■ **Your goal**
Your job with the data below is to output exactly the lines from the one holding "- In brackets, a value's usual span" down to the one holding "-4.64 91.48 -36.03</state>", both included, and no others.

■ **Available data**
===============

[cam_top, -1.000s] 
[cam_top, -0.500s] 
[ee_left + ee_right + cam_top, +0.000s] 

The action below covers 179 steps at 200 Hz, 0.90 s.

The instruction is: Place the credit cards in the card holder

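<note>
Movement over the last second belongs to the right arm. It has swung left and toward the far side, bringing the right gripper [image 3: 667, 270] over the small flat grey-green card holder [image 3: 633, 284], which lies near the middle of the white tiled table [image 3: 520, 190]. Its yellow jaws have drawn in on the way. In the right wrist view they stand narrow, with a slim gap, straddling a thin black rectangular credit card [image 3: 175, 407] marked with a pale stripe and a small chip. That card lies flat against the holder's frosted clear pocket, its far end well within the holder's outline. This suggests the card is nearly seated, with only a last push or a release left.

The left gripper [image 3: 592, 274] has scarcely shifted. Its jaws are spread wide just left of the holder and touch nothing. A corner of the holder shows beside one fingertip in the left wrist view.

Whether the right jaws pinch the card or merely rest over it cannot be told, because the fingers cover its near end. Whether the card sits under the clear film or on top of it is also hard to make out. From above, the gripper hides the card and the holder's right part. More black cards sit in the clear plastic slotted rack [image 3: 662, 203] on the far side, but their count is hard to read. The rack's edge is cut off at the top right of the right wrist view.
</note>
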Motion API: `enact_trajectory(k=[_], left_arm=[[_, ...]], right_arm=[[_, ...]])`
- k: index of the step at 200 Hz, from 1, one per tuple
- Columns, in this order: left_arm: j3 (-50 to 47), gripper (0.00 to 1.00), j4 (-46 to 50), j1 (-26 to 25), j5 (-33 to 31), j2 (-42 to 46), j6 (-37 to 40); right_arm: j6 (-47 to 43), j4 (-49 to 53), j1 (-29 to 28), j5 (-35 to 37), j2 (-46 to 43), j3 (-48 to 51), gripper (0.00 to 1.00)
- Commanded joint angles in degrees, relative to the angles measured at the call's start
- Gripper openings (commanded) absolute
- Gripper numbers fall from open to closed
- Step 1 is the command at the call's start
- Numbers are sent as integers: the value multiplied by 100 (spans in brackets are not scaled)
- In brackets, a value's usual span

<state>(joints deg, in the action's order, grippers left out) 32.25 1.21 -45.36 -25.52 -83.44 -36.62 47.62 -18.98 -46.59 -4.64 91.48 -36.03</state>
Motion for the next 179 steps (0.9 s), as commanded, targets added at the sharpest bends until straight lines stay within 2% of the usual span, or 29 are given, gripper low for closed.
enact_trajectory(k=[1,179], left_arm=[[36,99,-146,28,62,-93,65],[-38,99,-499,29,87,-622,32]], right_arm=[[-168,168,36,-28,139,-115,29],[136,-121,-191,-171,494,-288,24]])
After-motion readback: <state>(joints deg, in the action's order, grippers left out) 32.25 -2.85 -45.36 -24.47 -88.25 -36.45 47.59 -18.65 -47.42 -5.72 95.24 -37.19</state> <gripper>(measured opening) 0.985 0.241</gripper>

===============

■ **Final answer**
- In brackets, a value's usual span

<state>(joints deg, in the action's order, grippers left out) 32.25 1.21 -45.36 -25.52 -83.44 -36.62 47.62 -18.98 -46.59 -4.64 91.48 -36.03</state>

This output requires nothing further.